Professor José Luis Jaramillo Villanueva of Colegio Postgradual in Puebla has conducted a study on small coffee producers in Oaxaca and Puebla. The results of his research suggest that having a high income increases the likelihood of coffee producers taking measures to adapt to climate change. “While I do not have the evidence yet, the hypothesis is that if it is temporary migration, the remittances are subsidizing the production of crops such as coffee and corn. If the income from the sale of coffee represents an important part of the family’s income, the producers are carrying out adaptive measures, mainly changing to varieties resistant to pests and diseases and increasing the shade at plantations,” he states.
The study by Paul Rogé from Michigan State University suggests that climate change adaptation by small farmers in La Mixteca Alta is much more than just a set of farming practices. It involves community action to tackle collective problems. Women in Buenavista are a clear example of this.
Laughter fills the air as we gather in Victórica Ortiz’s yard after visiting a nearby plantation.
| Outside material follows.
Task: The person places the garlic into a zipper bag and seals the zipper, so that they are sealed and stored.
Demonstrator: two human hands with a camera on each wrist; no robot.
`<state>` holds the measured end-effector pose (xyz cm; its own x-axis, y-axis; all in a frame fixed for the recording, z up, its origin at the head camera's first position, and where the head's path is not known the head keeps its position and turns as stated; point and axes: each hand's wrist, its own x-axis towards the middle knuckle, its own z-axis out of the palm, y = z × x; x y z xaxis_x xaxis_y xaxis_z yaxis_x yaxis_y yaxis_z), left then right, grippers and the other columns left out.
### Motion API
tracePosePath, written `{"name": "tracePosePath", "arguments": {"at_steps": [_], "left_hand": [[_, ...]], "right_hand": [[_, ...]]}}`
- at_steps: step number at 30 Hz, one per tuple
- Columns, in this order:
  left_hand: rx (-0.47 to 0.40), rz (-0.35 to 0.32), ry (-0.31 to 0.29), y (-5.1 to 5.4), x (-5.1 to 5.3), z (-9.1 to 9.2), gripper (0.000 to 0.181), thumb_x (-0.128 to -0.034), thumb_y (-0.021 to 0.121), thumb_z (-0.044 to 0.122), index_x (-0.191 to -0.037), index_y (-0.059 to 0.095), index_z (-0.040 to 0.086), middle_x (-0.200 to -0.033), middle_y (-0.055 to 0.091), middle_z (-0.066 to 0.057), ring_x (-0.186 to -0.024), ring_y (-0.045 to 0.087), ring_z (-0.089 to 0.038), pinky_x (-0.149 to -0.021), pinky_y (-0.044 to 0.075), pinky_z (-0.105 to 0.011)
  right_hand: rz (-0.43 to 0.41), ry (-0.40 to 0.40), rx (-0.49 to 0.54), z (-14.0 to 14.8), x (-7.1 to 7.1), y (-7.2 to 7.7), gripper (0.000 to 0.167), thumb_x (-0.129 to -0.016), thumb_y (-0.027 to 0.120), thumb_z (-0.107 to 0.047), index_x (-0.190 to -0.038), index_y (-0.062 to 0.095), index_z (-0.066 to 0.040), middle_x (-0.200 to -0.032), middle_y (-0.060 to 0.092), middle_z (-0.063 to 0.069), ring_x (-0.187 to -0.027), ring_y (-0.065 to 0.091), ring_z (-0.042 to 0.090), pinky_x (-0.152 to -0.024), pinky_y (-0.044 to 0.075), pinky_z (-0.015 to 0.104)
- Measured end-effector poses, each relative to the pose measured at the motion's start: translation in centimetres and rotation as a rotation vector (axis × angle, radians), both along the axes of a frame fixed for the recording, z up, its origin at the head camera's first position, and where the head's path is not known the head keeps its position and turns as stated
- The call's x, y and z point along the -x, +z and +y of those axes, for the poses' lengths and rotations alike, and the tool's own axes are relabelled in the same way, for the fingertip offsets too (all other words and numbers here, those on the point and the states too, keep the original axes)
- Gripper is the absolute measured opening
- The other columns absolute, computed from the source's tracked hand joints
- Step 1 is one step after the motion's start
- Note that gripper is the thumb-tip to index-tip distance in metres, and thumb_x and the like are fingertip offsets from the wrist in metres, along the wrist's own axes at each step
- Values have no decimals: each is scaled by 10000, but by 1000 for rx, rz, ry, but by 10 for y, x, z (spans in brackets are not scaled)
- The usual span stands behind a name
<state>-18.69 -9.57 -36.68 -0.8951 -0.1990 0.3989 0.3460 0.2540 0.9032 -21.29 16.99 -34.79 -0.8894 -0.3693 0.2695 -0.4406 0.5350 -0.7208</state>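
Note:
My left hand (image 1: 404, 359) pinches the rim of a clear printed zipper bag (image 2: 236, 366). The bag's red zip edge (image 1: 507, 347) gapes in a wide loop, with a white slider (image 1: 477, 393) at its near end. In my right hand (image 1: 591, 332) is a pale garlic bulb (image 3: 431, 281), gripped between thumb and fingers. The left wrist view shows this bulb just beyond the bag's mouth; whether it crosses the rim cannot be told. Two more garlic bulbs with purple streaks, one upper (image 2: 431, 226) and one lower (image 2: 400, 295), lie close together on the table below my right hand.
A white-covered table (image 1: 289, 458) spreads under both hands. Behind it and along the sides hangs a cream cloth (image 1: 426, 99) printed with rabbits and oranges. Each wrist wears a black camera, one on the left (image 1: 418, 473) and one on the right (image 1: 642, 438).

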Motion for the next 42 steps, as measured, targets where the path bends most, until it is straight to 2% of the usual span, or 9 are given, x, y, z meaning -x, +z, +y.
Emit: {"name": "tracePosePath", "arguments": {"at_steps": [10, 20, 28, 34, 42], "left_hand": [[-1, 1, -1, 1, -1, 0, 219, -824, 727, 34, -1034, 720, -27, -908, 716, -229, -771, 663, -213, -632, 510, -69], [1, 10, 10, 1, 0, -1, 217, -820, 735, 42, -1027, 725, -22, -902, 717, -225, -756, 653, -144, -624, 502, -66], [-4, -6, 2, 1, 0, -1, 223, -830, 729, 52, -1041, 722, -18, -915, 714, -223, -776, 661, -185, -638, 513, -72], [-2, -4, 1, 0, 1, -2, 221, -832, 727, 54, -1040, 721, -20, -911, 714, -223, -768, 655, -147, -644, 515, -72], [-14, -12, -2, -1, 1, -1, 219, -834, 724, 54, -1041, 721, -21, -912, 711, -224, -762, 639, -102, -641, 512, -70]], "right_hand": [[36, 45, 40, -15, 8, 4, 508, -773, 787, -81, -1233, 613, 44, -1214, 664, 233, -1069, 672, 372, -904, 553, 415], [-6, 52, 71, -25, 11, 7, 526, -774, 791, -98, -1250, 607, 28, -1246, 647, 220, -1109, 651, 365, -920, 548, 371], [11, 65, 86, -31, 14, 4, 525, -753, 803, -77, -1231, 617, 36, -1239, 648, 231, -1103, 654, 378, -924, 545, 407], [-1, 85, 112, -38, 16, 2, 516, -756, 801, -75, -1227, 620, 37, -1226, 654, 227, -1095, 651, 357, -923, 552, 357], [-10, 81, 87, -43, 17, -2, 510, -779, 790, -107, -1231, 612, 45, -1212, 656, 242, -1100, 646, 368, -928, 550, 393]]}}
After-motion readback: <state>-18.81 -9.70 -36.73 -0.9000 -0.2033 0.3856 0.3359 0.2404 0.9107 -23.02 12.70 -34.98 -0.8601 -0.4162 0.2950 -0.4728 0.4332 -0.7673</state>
The local women here are both vulnerable to the low prices of coffee and strong; for often it is these women who make coffee production possible. They also participate in general assemblies in the village and thus become part of local politics and decisions made within their community. “In recent times, women are no longer confined to their houses. With many of their sons now migrating, women are helping their husbands in the fields, venturing out of the house to do so,” Dominica López suggests. And some men, on the contrary, help with housework. “It all depends on how we, women, teach our sons.”